Court Opinion

ID: 3575716
Source: CourtListenerOpinion
Date Created: 2016-07-05 23:27:56.083097+00
Date Added: 2024-06-11T13:49:17.609299
License: Public Domain

William C. Rosen, Esq. Office of County Attorney, Sullivan County
At the request of the Sullivan County District Attorney, you have asked us to clarify our opinion of July 16, 1980, as it relates to the duties of lay coroners (County Law, §§ 671, 673, 674).
In our opinion we stated that there is no law either authorizing or prohibiting any class of persons to pronounce someone to be dead. We noted, however, that the Public Health Law requires a death certificate for each death in the State (§ 4140) and observed that the person executing the death certificate would have to satisfy himself that the person named in the certificate had died.
You ask about the appropriate authority of a lay coroner.

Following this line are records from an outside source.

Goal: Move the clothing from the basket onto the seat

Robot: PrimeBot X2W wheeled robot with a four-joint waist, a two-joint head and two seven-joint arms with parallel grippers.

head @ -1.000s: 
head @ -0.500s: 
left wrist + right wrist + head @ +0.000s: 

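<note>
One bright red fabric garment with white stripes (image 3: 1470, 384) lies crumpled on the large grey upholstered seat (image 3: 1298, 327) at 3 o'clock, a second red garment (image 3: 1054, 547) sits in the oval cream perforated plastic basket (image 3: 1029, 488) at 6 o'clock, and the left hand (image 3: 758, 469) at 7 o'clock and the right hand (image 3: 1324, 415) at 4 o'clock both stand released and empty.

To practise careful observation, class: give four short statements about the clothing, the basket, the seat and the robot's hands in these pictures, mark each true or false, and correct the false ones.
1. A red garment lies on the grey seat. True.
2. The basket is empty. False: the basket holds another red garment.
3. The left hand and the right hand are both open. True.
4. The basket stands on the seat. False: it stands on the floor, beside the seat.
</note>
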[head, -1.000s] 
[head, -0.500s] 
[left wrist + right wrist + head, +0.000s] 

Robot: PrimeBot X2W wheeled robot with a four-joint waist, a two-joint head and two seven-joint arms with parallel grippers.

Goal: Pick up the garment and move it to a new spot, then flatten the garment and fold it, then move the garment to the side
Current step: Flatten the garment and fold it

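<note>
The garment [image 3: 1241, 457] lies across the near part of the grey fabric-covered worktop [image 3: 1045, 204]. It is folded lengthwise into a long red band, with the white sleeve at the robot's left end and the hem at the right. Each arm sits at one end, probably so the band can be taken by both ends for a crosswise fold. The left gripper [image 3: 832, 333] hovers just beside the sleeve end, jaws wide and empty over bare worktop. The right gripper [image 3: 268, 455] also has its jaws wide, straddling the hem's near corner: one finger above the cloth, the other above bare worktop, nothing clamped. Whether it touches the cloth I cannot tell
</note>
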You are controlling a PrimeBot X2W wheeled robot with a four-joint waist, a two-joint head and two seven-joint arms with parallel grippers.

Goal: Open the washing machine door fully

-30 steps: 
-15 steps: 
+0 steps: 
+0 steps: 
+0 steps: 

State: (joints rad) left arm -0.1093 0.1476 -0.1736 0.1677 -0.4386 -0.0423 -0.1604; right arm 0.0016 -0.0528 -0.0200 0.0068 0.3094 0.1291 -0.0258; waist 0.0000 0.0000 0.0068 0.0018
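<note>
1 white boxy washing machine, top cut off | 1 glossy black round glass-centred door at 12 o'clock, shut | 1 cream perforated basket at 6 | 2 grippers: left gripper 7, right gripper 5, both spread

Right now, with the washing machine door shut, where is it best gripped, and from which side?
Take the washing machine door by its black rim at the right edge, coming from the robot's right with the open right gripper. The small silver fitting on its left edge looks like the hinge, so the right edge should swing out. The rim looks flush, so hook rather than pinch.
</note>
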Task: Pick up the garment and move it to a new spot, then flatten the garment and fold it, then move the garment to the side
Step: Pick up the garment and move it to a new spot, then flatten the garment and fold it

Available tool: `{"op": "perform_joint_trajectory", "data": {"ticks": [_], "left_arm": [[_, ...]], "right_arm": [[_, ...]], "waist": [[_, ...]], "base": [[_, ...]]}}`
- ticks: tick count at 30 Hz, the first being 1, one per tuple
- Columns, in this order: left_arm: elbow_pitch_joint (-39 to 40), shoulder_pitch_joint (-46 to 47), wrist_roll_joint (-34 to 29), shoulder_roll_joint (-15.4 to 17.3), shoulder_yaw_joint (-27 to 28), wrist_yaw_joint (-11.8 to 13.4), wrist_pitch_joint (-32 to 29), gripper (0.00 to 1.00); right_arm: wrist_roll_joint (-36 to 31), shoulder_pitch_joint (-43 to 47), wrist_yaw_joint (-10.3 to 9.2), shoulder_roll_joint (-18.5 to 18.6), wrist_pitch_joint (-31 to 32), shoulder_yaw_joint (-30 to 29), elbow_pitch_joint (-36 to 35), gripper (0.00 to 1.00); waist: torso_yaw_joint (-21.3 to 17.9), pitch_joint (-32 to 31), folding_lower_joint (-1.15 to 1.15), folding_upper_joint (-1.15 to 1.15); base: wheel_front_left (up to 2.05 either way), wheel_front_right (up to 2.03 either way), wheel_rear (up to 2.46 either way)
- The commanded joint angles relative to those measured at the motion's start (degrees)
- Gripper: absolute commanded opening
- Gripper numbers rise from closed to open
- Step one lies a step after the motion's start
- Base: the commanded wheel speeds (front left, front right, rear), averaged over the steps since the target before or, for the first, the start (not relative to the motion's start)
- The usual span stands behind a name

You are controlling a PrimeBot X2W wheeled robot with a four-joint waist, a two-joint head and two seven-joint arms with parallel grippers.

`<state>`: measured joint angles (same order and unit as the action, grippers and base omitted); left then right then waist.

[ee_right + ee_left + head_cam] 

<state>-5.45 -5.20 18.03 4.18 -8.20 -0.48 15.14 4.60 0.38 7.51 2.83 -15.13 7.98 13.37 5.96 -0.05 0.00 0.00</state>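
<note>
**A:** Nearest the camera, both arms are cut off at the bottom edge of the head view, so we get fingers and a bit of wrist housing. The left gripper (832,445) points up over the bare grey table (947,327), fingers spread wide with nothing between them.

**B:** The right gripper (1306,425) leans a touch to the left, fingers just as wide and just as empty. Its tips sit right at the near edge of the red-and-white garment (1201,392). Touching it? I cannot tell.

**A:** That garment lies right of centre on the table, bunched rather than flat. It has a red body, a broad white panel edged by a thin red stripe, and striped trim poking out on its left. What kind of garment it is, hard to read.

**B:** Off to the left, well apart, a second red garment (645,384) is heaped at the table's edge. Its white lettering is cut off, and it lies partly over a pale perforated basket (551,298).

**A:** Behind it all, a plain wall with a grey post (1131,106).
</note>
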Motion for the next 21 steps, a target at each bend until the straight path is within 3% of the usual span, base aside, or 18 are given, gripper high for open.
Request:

Under section4143 of the Public Health Law a coroner or medical examiner is the only person who may execute a death certificate in the case of a death "occurring without medical attendance". Under section 673 of the County Law, a lay coroner may execute the certificate only "jointly" with a "coroner's physician". Section 673 also requires an investigation of such a death as well as other deaths which may or may not have occurred "without medical attendance". The investigation must be conducted jointly with a coroner's physician, unless, of course, the coroner is a physician. Section 674 provides in detail the manner of conducting the investigation. Once a lay coroner is notified of a death requiring investigation, "he shall go at once to the place where the body is and take charge of it", but a coroner's physician must also go to the place where the body is and jointly with the coroner "take charge of the body" (subd 1).
In light of the foregoing, it is clear that a lay coroner may decide that a person is dead, but he may not execute the death certificate by himself. Nor may a lay coroner order a body removed from the place of death or where first discovered without the prior attendance at that place of a coroner's physician if the circumstances require an investigation.
We conclude that a lay coroner may pronounce a person dead but must act jointly with a coroner's physician in executing a death certificate, in investigating deaths, and in ordering the removal of a body when an investigation is required.